Write out the full listing exactly.

[[ DATA SEGMENT open ]]

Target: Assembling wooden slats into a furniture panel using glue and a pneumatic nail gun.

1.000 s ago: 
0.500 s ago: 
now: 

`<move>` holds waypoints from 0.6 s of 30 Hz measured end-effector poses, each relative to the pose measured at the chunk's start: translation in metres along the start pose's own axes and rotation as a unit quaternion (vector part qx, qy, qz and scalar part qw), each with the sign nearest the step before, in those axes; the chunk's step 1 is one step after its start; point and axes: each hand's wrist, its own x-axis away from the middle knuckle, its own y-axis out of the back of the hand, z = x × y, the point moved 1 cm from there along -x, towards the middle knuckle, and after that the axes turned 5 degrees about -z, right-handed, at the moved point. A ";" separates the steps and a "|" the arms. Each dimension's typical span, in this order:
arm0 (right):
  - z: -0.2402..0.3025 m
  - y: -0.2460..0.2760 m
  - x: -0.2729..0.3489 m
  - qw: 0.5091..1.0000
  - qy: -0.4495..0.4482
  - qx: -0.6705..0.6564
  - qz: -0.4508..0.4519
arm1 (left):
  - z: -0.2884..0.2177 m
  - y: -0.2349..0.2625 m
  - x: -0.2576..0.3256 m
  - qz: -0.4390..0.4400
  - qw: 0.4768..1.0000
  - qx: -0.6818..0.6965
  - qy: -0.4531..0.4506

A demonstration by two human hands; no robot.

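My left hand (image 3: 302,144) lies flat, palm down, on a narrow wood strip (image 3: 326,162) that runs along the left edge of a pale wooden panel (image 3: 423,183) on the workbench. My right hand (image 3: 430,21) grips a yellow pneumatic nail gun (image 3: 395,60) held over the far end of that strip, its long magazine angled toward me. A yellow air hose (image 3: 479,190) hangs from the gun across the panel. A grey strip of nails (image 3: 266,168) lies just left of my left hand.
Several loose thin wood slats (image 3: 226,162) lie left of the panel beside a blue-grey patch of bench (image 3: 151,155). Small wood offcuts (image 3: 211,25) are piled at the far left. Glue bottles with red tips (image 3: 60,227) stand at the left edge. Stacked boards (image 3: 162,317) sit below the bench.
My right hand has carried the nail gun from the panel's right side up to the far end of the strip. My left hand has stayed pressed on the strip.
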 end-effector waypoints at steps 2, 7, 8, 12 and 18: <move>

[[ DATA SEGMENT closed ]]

**ANSWER SPACE:**
Target: Assembling wooden slats into a furniture panel using glue and a pneumatic nail gun.

1.000 s ago: 
0.500 s ago: 
now: 

`<move>` holds waypoints from 0.6 s of 30 Hz measured end-effector poses, each relative to the pose measured at the chunk's start: translation in metres along the start pose's own axes and rotation as a unit quaternion (vector part qx, qy, qz and scalar part qw), each with the sign nearest the step before, in those axes; the chunk's step 1 is one step after its start; point and axes: each hand's wrist, its own x-axis away from the middle knuckle, its own y-axis out of the back of the hand, z = x × y, the point moved 1 cm from there along -x, towards the middle knuckle, and after that the axes turned 5 degrees about -z, right-handed, at the moved point. A ";" separates the steps and a "|" the arms. Each dimension's typical span, in this order:
arm0 (right):
  - z: -0.2402..0.3025 m
  - y: -0.2460..0.2760 m
  - x: -0.2729..0.3489 m
  - qw: 0.5091..1.0000
  - qy: -0.4495..0.4482
  - qx: -0.6705..0.6564
  - qz: -0.4508..0.4519
arm1 (left):
  - z: -0.2884..0.2177 m
  - y: -0.2349..0.2625 m
  - x: -0.2576..0.3256 m
  - qz: -0.4390..0.4400
  - qw: 0.4768..1.0000
  - qx: -0.6818..0.6965
  - qy: -0.4531..0.4506

A demonstration by two human hands; no robot.

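My left hand (image 3: 302,144) lies flat, palm down, on a narrow wood strip (image 3: 326,162) that runs along the left edge of a pale wooden panel (image 3: 423,183) on the workbench. My right hand (image 3: 430,21) grips a yellow pneumatic nail gun (image 3: 395,60) held over the far end of that strip, its long magazine angled toward me. A yellow air hose (image 3: 479,190) hangs from the gun across the panel. A grey strip of nails (image 3: 266,168) lies just left of my left hand.
Several loose thin wood slats (image 3: 226,162) lie left of the panel beside a blue-grey patch of bench (image 3: 151,155). Small wood offcuts (image 3: 211,25) are piled at the far left. Glue bottles with red tips (image 3: 60,227) stand at the left edge. Stacked boards (image 3: 162,317) sit below the bench.
My right hand has carried the nail gun from the panel's right side up to the far end of the strip. My left hand has stayed pressed on the strip.
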 end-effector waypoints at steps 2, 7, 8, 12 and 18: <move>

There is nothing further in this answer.